Racing on dirt in the great stadium… As gimmicks go, it was a pretty good one. The ruts and the bumps and the loose upper groove and chunks breaking loose and the slipping and the sliding put drivers on a surface like no other. Dirt tracks don’t really have concrete or asphalt just inches below the surface. Dirt tracks are built on more dirt…

The Bristol Dirt Race was a “Frankenstein’s Monster” of surfaces built in reverse. Throw dirt on the manufactured road surface and cut loose a lot of heavy NASCAR race cars and see how things shake up.

Beyond all else, the rain came and came and came again.
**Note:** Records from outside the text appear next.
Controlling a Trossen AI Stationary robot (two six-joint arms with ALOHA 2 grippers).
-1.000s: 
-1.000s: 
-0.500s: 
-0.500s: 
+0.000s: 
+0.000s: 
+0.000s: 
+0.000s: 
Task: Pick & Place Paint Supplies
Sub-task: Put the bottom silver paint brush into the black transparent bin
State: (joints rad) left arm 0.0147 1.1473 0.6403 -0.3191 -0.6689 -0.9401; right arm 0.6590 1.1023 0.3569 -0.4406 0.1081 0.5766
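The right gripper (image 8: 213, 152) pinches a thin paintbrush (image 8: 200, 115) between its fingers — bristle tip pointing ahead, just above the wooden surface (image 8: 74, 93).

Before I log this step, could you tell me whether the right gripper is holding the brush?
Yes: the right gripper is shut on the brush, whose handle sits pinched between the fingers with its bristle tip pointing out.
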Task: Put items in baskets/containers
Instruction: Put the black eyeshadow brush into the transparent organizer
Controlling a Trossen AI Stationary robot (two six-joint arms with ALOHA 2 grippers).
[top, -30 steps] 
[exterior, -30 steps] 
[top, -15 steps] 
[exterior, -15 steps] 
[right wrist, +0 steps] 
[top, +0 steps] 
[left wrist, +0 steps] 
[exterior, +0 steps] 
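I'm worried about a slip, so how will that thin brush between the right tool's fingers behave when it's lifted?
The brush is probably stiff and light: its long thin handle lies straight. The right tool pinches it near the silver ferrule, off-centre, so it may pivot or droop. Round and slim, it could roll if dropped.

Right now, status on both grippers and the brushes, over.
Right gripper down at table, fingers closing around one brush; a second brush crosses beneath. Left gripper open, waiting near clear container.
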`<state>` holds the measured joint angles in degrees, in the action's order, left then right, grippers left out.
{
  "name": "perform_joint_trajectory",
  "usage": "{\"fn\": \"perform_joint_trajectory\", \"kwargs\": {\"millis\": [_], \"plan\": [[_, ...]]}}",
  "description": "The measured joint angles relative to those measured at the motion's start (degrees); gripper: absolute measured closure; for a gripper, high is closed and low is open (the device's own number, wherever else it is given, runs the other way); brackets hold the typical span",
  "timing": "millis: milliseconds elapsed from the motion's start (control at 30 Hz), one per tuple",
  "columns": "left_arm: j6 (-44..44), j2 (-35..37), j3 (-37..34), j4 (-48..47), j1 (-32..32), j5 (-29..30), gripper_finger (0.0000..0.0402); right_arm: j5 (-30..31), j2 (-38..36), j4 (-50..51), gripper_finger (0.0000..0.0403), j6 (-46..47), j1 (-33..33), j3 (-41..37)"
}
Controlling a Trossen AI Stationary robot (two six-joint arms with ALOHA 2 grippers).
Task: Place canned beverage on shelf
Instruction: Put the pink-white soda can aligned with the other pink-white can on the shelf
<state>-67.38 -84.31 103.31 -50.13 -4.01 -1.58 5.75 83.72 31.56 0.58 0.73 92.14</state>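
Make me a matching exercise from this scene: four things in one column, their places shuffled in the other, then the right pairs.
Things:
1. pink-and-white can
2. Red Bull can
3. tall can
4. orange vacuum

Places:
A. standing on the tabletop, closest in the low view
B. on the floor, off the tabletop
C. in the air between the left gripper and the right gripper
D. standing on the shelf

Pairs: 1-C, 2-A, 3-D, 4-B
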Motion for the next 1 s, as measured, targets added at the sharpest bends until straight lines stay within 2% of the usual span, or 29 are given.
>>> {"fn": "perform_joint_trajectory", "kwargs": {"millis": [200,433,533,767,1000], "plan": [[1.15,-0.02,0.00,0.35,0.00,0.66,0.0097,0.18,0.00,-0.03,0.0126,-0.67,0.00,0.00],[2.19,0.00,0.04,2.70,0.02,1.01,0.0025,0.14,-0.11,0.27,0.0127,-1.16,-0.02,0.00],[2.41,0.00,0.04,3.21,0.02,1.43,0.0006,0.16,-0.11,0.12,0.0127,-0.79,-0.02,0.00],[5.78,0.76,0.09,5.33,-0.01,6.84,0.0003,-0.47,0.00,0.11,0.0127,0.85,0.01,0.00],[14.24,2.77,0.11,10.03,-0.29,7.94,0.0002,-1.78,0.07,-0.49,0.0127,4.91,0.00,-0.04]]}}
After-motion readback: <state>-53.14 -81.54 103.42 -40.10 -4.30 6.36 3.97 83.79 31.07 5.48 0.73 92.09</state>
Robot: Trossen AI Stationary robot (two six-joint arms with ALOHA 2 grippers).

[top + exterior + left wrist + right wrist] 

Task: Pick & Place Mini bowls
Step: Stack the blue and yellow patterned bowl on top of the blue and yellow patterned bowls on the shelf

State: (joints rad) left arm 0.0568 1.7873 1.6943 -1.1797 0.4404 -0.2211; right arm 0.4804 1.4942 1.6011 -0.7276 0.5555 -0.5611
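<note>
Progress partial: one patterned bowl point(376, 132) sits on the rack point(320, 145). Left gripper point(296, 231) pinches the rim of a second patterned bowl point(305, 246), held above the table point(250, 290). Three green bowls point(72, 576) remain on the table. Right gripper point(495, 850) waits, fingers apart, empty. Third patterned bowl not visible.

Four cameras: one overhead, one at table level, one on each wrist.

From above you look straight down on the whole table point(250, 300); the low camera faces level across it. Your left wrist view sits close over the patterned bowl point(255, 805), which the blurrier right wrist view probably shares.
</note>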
The wet made a mud that stuck like glue to grills and windshields and completely bogged the schedule to run on Monday, March 29. The combined schedule of Camping World Trucks and NASCAR Cup put a burn on the dirt that was already mucked from rain. Despite the rain and schedule, the races ran and the track held… sort of…

Martin Truex Jr. was the force to reckon with in the truck race and went on for the win. The Cup race ran later that afternoon.

It shook up. Crashes, spins, visibility, tires and overheating hit many drivers through dusty laps filling the air with the track they were racing on. A late race spin put it all on overtime.

Denny Hamlin started in the second spot outside of Joey Logano. Hamlin made the gamble of going high but the loose dirt in the outside put him quickly in the wall leaving a mostly clear path for Logano to run the checkers on the dirt race at Bristol.

Joey Logano has the distinction of winning on the first Cup run back on dirt since the earliest days. The experiment of the Bristol Food City Dirt Race will see more laps as the schedule for 2022 has it on the books to return. They will review the process and make the track better, as far as the planning goes…

For now… It’s Joey Logano for the win at the Bristol Dirt Race.